Research mission | SpaceX launches US military space drone

(Washington) A SpaceX Falcon Heavy rocket took off Thursday evening to transport the American military space drone X-37B to a research mission, announced the American company founded by Elon Musk.


After weeks of delays, the rocket departed at 8:07 p.m. from the Kennedy Space Center in Florida.
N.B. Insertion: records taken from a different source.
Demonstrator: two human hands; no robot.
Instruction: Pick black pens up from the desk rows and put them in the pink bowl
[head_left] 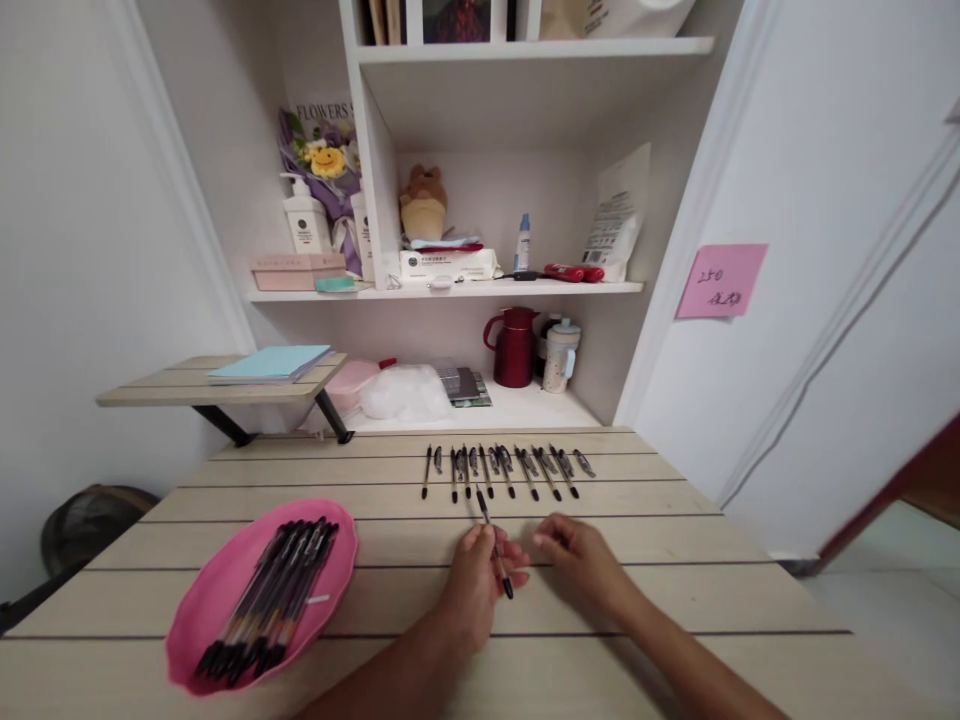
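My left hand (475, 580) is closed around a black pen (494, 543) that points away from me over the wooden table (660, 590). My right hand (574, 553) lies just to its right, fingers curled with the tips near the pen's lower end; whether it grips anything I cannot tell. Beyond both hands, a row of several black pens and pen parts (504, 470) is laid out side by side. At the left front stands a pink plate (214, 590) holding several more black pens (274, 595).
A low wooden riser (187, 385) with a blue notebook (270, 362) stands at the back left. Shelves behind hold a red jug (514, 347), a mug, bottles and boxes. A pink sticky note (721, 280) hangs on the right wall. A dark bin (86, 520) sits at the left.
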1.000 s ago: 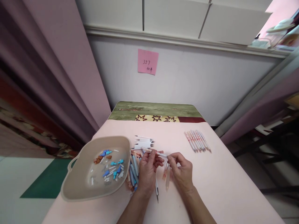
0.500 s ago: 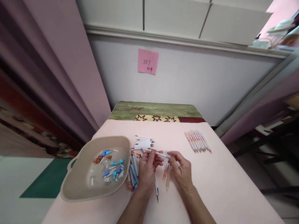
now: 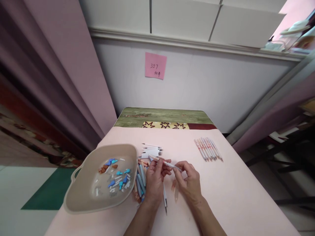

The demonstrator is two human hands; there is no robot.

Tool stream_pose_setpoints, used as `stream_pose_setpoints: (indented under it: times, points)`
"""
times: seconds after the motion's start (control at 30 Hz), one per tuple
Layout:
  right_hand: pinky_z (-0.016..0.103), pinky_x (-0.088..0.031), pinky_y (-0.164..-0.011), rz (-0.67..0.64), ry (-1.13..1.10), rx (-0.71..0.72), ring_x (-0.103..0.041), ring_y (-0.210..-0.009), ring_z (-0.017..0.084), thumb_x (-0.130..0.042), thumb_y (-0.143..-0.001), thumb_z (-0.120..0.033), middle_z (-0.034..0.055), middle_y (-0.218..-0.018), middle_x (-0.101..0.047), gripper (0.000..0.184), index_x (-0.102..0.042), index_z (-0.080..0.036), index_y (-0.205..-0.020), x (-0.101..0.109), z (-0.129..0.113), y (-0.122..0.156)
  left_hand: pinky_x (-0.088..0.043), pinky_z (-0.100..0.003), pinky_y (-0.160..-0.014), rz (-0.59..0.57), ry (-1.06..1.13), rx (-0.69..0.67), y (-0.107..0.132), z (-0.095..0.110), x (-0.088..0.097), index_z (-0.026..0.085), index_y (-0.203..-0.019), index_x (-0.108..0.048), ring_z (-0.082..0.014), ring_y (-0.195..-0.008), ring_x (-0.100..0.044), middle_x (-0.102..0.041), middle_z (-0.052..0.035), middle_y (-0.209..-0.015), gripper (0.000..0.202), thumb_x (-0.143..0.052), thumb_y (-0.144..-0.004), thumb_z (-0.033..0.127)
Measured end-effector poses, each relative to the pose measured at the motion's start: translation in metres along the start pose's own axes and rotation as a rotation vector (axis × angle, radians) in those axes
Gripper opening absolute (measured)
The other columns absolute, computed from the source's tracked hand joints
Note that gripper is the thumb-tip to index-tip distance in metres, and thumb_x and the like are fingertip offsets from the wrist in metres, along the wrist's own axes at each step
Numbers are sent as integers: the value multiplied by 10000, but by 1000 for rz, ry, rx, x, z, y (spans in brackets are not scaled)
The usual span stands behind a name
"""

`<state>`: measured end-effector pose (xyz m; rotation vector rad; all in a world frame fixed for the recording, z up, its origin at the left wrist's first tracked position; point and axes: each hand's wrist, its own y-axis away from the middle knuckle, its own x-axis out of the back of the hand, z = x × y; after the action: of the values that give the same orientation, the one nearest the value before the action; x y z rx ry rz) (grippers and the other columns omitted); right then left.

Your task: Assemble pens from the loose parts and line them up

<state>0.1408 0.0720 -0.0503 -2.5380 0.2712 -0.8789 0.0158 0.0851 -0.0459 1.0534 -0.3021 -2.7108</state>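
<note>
A slim pen (image 3: 169,164) with a pale, partly clear barrel lies slantwise between my two hands. My left hand (image 3: 155,182) is closed around its middle, fingertips curled up. At its right end my right hand (image 3: 190,183) pinches it between thumb and fingers. Under my hands, clear barrel pieces (image 3: 176,191) lie on the cloth, partly covered by the right hand. One white refill with a dark tip (image 3: 165,201) rests beside my left wrist. Behind the left hand is a stack of white refills (image 3: 151,151). Blue and peach pen parts (image 3: 140,180) are heaped to its left.
A beige basin (image 3: 86,203) stands at the left table edge, holding small blue, brown and white pieces. Several pens (image 3: 208,149) lie in a row at the right. A pink tablecloth (image 3: 236,196) covers most of the table; a wall (image 3: 192,82) rises behind.
My right hand has shifted slightly left and down along the pen, covering more of the clear pieces below. The left hand keeps its hold, nearly still.
</note>
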Motion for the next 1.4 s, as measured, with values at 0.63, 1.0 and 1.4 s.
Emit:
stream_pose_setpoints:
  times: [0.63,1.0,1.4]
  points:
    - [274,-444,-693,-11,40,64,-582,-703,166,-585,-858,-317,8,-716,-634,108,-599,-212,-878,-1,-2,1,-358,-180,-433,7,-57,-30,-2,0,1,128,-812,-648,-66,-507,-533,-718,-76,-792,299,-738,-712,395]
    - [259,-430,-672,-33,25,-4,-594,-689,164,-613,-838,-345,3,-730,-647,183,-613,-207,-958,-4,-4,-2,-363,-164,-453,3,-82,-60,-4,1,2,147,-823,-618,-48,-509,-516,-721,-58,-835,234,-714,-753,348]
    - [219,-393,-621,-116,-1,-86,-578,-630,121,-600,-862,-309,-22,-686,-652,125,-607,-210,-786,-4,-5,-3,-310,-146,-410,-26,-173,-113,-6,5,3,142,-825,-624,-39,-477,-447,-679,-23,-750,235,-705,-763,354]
The liftoff was broadcast live on the SpaceX website.

No information was available on the destination of the space drone, an unmanned shuttle, for its seventh mission.

The Pentagon has released little information about the space drone and its new mission, initially scheduled to begin on December 7.

SpaceX simply cites the code name given by the Pentagon to the mission – USSF-52 – in its press release on the launch.

“Falcon Heavy launched the USSF-52 mission into orbit from launch pad 39A,” according to SpaceX.

The Pentagon previously announced that the seventh X-37B mission would feature “multiple cutting-edge experiments.”

“These tests include the operation of the reusable space plane in new orbital regimes, the experimentation of future technologies on knowledge of the space domain and the study of the effects of radiation on materials provided by NASA,” according to a statement released last month by the U.S. Department of the Air Force’s Rapid Capabilities Office.

The press release specified that this was the first time that the X-37B had been launched by a Falcon Heavy rocket, one of the most powerful in operation and capable of carrying loads of up to 26,700 kg far into space.

Surrounded by the greatest secrecy, the X-37B made its first flight in 2010 and spent a total of more than ten years in space during its first six missions, indicated at the end of its sixth mission in November 2022 its manufacturer, the American aircraft manufacturer Boeing.

The X-37B was designed for the United States Air Force by United Launch Alliance, a joint venture of Boeing and Lockheed Martin.

It is nine meters long, has a wingspan of 4.5 meters and is powered by solar panels.

Its launch by the Falcon Heavy rocket comes two weeks after China put its own space drone, named Shenlong, into orbit on December 14, for what the state agency New China called “a certain period of time” during which will be carried out scientific experiments “intended to provide technical support for the peaceful use of space”.